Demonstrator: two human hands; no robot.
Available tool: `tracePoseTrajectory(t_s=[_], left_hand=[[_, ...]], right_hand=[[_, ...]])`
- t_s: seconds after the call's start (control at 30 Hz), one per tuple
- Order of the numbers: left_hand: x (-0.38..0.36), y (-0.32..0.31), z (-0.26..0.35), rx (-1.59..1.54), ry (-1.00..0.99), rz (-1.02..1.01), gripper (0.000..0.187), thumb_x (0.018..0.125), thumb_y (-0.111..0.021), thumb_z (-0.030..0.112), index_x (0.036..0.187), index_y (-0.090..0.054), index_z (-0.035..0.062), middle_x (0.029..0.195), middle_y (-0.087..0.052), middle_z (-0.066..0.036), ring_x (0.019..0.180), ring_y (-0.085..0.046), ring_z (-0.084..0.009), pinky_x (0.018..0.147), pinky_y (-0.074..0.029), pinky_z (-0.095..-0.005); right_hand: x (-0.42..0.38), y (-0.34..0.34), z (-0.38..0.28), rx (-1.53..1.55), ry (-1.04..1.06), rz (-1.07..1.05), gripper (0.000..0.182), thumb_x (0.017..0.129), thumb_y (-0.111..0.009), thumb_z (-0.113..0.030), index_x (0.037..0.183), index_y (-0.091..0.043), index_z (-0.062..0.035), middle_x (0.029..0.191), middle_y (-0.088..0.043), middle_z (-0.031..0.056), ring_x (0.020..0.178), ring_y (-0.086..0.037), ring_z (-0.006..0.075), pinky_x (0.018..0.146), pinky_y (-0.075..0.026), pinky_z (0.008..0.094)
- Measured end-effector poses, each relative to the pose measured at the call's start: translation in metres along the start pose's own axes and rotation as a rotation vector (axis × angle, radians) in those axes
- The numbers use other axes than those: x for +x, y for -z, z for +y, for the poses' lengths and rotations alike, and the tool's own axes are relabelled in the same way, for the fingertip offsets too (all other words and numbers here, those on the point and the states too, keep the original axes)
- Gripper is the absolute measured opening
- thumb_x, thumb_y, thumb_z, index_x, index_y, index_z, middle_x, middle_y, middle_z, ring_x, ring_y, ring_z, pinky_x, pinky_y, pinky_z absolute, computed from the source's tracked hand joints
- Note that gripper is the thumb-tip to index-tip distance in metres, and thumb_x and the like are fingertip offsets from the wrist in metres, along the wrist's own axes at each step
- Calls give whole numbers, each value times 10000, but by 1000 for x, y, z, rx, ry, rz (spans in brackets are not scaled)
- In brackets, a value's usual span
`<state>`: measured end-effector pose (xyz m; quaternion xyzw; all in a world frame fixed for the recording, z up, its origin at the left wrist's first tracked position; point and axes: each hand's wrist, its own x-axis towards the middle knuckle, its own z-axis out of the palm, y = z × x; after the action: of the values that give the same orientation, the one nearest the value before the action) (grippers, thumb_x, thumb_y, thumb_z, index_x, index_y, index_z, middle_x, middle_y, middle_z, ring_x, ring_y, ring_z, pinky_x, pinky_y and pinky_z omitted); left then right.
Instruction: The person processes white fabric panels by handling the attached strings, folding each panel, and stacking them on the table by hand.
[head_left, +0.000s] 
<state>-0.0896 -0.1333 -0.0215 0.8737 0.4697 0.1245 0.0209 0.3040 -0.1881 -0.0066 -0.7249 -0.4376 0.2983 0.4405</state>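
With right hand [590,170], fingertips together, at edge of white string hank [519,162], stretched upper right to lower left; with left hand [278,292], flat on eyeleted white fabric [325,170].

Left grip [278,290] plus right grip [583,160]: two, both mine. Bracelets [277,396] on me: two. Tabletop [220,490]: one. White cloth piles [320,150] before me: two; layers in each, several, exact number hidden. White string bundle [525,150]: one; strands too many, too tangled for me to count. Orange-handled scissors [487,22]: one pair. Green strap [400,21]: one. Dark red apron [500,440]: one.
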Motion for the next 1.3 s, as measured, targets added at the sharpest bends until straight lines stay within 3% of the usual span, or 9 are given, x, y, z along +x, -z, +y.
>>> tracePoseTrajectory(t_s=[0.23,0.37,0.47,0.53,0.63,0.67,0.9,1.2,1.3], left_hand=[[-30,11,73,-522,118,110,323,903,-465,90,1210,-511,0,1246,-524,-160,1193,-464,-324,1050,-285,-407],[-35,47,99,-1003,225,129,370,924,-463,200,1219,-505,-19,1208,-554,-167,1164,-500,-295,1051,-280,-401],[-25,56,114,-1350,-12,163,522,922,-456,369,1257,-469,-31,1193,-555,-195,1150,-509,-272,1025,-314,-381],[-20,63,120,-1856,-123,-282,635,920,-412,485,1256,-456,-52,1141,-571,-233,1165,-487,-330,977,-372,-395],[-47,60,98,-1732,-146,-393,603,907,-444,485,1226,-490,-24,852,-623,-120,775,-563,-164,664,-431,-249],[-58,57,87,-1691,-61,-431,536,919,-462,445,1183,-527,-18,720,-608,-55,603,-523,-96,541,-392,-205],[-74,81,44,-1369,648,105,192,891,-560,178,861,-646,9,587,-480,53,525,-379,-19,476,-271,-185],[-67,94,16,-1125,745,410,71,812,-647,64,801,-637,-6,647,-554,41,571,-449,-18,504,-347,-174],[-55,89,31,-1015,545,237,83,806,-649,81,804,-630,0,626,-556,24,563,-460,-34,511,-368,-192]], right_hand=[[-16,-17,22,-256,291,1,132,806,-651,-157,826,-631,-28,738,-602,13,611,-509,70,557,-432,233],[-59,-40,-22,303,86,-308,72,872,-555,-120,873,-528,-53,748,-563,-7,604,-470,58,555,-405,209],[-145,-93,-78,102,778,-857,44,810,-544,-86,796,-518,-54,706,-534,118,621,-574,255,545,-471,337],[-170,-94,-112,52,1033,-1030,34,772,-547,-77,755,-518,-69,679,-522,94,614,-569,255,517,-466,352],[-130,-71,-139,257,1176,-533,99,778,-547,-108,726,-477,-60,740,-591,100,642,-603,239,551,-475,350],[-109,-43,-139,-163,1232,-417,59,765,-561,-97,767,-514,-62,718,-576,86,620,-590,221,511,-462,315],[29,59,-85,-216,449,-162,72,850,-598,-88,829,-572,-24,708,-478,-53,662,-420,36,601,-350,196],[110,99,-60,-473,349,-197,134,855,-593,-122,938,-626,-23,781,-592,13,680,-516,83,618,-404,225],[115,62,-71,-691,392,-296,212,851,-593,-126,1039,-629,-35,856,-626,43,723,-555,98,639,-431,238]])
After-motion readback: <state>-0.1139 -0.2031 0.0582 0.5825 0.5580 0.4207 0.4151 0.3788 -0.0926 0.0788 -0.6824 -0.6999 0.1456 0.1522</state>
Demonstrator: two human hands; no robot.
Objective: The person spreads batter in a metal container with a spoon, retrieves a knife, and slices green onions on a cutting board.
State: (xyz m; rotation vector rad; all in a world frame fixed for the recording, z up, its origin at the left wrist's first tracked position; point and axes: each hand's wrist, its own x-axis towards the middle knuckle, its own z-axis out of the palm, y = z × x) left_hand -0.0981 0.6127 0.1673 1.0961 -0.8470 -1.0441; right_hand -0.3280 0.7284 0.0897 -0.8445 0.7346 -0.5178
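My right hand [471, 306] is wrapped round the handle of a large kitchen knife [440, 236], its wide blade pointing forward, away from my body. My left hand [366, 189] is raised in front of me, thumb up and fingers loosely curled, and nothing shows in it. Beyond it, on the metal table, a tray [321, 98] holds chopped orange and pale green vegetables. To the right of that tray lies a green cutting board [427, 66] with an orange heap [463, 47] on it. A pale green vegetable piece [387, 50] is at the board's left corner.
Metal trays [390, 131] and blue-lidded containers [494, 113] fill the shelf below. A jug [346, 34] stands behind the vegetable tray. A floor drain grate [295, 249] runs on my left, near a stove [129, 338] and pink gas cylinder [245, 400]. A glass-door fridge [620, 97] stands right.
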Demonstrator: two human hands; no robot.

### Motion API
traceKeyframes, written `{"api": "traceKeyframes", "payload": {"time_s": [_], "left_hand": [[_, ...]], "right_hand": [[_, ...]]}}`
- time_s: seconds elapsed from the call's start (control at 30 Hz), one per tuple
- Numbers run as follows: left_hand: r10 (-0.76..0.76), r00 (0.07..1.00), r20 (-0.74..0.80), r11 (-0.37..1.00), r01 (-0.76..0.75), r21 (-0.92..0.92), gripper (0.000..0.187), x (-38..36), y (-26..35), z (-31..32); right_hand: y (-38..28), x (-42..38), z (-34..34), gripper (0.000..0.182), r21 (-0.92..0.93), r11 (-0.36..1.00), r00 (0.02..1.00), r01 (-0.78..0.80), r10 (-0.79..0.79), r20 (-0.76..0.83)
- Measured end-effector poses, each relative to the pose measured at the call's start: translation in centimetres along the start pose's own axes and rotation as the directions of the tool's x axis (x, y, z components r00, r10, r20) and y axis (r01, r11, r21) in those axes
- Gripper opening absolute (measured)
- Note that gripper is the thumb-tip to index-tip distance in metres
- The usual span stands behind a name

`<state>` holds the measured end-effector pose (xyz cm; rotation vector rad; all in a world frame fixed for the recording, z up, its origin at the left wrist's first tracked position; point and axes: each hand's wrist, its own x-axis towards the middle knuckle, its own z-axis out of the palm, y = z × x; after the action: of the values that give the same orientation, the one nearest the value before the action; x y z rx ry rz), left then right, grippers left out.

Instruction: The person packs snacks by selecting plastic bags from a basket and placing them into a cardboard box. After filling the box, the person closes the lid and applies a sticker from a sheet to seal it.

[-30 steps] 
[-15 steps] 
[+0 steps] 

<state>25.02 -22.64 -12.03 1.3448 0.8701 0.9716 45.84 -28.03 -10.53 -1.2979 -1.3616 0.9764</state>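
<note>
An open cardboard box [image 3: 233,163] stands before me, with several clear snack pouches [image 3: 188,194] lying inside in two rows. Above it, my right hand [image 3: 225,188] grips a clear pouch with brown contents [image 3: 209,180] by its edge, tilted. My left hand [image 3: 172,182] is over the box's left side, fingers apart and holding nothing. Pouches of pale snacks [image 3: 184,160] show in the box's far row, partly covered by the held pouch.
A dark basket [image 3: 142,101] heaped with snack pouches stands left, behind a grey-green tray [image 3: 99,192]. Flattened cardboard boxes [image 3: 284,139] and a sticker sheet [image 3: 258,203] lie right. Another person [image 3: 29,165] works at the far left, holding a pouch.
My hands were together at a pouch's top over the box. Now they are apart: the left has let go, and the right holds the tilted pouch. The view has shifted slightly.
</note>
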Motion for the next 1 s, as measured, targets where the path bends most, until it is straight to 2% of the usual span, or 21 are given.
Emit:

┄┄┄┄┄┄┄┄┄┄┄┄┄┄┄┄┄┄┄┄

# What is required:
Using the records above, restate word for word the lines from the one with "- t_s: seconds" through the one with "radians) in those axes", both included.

# Response:
- t_s: seconds after the call's start (control at 30 Hz), one per tuple
- Order of the numbers: left_hand: x (-0.38..0.36), y (-0.32..0.31), z (-0.26..0.35), rx (-1.59..1.54), ry (-1.00..0.99), rz (-1.02..1.01), gripper (0.000..0.187), thumb_x (0.018..0.125), thumb_y (-0.111..0.021), thumb_z (-0.030..0.112), index_x (0.036..0.187), index_y (-0.090..0.054), index_z (-0.035..0.062), middle_x (0.029..0.195), middle_y (-0.087..0.052), middle_z (-0.066..0.036), ring_x (0.019..0.180), ring_y (-0.085..0.046), ring_z (-0.084..0.009), pinky_x (0.018..0.147), pinky_y (-0.074..0.029), pinky_z (-0.095..-0.005); right_hand: x (-0.42..0.38), y (-0.34..0.34), z (-0.38..0.28), rx (-1.53..1.55), ry (-1.04..1.06), rz (-1.07..1.05), gripper (0.000..0.182), thumb_x (0.017..0.129), thumb_y (-0.111..0.009), thumb_z (-0.113..0.030), index_x (0.037..0.183), index_y (-0.091..0.043), index_z (-0.062..0.035), middle_x (0.029..0.191), middle_y (-0.088..0.043), middle_z (-0.031..0.056), ring_x (0.020..0.178), ring_y (-0.086..0.037), ring_z (-0.006..0.075), pinky_x (0.018..0.146), pinky_y (-0.075..0.026), pinky_z (0.008..0.094)
- Measured end-effector poses, each relative to the pose measured at the call's start: translation in metres along the start pose's own axes and rotation as a rotation vector (axis × angle, radians) in those axes

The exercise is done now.